Variable Pitch Propeller

A variable pitch fan is similar in concept to that of a variable-pitch propeller and involves progressively reducing the pitch (or blade angle) of the fan on a turbofan as the engine is throttled. Although variable pitch fans are used in some industrial applications, the focus of this article is on their use in turbofan engines. No production engine uses such a feature; however, it will likely be required on at least some of the next generation of high bypass ratio turbofans.

One of the methods used to reduce thrust-specific fuel consumption is to improve propulsive efficiency. This involves reducing the effective jet velocity of the engine by reducing specific thrust. This, in turn, reduces the optimum fan pressure ratio required and consequently the cold nozzle pressure ratio. At cruise flight speeds, the nozzle is choked and the fan working line is fairly steep and linear. However, at low flight speeds, the ram pressure rise in the air intake is so low the nozzle is well un-choked. Consequently, the fan working line is highly curved and well to the left of the cruise flight speed working line, potentially reducing the fan surge margin to a dangerous level, particularly at lower throttle settings. Readers unfamiliar with surge lines, working lines, etc. should read the Wikipedia article on compressor map.

There are two solutions to this problem:

1) Open up the cold nozzle area at low flight speeds, which moves the fan working line away from the surge. This has little effect on the position or slope of the surge line.

OR

2) Make the effective surge line of the fan shallower by progressively reducing the pitch of the fan as the engine is throttled. As the pitch is reduced the fan map contracts in terms of both mass flow and pressure ratio, with the surge line moving to the left and downwards. All of this has little effect on the slope and position of the fan operating line.

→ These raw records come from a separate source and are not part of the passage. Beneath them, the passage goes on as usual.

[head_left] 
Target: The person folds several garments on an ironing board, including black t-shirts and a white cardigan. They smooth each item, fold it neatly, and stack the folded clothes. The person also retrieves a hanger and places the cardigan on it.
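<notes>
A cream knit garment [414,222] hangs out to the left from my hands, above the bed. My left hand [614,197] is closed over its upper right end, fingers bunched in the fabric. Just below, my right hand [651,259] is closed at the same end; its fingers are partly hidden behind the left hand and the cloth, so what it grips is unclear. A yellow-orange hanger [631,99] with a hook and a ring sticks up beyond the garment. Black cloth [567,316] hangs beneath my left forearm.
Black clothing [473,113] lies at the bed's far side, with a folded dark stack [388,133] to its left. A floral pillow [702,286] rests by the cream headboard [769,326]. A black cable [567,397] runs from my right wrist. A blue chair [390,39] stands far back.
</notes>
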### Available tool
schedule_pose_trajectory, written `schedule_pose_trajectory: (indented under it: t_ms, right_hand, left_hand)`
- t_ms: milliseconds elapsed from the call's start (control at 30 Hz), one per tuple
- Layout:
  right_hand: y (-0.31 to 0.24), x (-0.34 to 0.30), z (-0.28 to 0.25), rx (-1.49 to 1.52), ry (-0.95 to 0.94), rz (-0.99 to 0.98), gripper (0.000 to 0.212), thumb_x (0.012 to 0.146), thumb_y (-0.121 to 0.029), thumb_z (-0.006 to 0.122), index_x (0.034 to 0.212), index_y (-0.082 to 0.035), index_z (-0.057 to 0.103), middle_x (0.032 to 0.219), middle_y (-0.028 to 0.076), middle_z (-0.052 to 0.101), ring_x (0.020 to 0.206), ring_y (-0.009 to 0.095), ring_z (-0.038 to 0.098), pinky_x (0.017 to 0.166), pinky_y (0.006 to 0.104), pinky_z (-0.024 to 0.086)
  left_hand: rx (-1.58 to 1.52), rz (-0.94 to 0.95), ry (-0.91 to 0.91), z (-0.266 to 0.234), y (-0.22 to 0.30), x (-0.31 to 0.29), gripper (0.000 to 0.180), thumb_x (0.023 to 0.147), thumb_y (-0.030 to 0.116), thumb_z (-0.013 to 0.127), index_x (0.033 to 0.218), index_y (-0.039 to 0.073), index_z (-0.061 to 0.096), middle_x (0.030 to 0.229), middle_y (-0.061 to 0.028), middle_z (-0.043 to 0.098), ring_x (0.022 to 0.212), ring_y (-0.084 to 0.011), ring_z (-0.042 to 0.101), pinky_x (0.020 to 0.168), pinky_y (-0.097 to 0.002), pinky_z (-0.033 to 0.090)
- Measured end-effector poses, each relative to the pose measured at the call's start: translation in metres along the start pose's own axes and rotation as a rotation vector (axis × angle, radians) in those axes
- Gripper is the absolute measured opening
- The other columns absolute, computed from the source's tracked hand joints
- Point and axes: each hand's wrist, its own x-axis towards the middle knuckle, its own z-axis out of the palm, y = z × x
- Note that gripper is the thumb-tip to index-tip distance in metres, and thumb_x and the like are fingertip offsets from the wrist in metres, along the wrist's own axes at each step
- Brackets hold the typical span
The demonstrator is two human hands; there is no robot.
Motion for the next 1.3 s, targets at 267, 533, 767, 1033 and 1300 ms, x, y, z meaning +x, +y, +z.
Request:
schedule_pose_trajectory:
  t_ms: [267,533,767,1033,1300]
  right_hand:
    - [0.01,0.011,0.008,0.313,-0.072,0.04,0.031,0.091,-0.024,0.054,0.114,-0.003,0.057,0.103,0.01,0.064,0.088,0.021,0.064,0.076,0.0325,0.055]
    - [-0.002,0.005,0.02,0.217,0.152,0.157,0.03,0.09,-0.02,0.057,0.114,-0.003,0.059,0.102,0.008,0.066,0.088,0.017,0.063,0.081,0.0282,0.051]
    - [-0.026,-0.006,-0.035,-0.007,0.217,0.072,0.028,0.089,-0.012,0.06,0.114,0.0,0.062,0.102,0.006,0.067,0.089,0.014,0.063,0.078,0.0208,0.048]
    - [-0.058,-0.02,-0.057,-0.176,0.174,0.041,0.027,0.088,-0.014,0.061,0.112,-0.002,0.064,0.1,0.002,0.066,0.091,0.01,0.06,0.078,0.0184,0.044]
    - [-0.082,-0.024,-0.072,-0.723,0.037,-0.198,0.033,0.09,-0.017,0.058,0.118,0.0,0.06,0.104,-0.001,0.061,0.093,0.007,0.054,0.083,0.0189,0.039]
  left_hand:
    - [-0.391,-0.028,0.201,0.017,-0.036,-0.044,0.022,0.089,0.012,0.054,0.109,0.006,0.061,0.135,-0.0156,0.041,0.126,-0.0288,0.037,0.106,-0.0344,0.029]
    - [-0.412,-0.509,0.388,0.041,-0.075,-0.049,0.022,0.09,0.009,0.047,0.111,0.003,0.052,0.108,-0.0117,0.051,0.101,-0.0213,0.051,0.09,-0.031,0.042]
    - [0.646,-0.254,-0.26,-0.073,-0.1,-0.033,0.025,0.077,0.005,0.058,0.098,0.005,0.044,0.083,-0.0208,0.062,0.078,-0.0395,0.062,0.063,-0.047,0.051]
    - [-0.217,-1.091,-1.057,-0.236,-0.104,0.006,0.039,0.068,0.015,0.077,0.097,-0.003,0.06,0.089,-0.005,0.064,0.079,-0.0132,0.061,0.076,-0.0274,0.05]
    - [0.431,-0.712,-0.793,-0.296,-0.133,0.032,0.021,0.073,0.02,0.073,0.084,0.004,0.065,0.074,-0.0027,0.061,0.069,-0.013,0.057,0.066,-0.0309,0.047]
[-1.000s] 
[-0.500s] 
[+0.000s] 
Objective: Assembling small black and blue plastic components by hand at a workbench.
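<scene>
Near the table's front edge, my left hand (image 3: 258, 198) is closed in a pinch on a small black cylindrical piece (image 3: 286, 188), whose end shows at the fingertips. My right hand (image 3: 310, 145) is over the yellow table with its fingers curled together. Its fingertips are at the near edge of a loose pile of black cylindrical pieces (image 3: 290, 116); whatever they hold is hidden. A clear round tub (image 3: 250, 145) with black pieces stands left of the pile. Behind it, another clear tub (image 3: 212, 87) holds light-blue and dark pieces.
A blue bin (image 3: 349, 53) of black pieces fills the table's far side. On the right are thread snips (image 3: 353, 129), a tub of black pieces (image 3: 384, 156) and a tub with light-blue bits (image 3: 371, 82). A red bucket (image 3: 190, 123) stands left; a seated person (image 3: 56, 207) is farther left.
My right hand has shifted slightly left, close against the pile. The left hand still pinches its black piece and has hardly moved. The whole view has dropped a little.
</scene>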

One advantage of the variable fan option is that varying the fan pitch offers the possibility of reversing engine thrust without the need for heavy blocker doors, cascades, etc.

The pitch of the fan can be reversed through feathering as with the Turbomeca Astafan or through fine pitch as employed in the Rolls-Royce/SNECMA M45SD-02.

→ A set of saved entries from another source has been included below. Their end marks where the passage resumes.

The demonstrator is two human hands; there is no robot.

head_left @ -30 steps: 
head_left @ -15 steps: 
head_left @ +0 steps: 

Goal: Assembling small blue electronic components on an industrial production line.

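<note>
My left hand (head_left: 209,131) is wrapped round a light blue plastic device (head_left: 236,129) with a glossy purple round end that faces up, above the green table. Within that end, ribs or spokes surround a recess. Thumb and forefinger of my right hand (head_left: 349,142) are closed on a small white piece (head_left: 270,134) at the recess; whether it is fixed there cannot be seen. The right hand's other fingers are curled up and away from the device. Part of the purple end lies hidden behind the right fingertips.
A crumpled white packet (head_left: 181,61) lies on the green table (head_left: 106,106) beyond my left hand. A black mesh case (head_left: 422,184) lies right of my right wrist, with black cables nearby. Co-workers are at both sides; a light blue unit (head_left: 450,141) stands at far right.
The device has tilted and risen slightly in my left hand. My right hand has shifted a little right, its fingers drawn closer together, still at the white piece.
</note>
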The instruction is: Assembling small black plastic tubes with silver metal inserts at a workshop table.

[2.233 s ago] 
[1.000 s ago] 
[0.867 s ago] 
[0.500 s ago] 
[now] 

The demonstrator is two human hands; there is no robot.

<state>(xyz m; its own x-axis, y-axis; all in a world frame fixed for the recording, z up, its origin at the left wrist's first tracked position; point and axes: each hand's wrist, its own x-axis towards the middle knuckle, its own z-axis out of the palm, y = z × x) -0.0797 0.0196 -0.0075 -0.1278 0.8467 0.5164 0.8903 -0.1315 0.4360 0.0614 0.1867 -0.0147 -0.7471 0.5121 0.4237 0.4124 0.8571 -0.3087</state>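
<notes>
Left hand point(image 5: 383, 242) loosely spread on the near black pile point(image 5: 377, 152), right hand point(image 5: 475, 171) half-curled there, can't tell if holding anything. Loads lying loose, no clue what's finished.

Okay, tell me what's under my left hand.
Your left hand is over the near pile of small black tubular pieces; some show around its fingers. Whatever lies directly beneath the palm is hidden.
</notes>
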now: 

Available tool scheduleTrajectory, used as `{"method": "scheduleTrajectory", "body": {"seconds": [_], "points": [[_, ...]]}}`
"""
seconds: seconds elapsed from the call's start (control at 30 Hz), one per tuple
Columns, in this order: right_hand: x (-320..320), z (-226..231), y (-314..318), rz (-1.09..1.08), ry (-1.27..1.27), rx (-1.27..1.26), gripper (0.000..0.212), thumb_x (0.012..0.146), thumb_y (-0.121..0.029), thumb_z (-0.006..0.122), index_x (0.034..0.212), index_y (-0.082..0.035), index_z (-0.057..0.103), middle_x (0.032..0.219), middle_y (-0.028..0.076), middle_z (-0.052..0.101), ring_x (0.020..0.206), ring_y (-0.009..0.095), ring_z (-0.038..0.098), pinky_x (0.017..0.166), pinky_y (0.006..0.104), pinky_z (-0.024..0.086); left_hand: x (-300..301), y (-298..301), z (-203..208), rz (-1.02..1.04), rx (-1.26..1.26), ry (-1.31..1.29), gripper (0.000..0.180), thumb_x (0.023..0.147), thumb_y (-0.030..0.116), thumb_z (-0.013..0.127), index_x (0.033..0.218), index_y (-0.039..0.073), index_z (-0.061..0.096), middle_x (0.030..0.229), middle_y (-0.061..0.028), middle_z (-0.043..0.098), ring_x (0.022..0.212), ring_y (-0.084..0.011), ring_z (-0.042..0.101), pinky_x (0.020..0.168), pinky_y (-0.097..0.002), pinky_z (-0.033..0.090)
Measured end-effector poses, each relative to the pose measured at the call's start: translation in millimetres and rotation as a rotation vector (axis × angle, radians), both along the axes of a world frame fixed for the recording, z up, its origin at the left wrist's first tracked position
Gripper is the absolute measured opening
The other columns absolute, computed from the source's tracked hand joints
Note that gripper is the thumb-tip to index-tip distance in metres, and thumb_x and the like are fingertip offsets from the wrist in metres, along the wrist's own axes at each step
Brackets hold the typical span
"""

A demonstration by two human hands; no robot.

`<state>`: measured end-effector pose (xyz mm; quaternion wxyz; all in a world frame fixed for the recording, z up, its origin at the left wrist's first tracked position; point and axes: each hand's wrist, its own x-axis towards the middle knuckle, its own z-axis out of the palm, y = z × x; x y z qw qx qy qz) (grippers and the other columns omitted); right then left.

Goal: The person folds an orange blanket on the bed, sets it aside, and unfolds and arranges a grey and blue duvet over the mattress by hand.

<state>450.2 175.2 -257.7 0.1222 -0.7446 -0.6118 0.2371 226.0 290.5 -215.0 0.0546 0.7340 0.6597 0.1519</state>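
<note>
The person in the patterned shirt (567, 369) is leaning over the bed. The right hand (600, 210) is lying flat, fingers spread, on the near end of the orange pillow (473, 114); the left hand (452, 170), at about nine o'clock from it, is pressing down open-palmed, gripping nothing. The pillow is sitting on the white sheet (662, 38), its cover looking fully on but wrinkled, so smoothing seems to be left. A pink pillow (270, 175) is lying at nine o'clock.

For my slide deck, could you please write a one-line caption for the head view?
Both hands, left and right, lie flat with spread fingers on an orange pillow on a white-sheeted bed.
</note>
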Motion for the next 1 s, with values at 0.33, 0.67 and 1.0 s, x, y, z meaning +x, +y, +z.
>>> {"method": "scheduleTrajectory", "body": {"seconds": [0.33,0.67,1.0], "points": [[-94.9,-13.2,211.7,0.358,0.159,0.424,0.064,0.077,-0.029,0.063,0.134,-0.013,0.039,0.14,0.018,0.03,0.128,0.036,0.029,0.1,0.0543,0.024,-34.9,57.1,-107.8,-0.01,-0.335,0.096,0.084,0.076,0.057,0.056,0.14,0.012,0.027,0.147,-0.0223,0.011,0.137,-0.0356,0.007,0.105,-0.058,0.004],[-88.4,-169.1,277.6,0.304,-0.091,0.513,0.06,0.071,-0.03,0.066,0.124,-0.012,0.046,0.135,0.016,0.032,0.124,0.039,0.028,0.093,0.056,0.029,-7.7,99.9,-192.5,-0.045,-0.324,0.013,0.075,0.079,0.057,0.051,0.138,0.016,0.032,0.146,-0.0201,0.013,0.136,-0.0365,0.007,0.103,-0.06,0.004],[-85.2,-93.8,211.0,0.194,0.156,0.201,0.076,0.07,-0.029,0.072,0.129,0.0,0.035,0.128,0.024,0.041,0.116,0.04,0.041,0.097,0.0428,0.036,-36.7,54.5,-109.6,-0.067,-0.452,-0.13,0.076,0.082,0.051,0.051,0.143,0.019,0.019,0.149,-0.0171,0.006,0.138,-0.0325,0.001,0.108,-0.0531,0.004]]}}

With reverse thrust engaged, the air for the fan typically enters the engine through an auxiliary intake formed by a longitudinal gap which is exposed near the cold nozzle exit plane. The bulk of this air is expelled through the normal air intake thus providing a force resisting forward motion. However, the remaining air has to undertake some sort of U-turn so that it can enter the engine core (i.e. gas generator) to provide the energy to drive the fan.

Normally a low specific thrust turbofan would have an ultra-high bypass ratio and be fitted with a reduction gearbox between the fan and the LP shaft to allow the IP compressor and LP turbine to operate at a much higher rotational speed than the fan to reduce the number of stages required in these multi-stage devices.

Rolls-Royce are currently developing the Ultrafan which employs much of what is described above.

In the 1980s the General Electric GE36 Unducted Fan (UDF), which actually flew on a McDonnell Douglas MD-80, employed two rows of contra-rotating variable pitch fan blades, albeit without any fan casing because it was a prop-fan engine.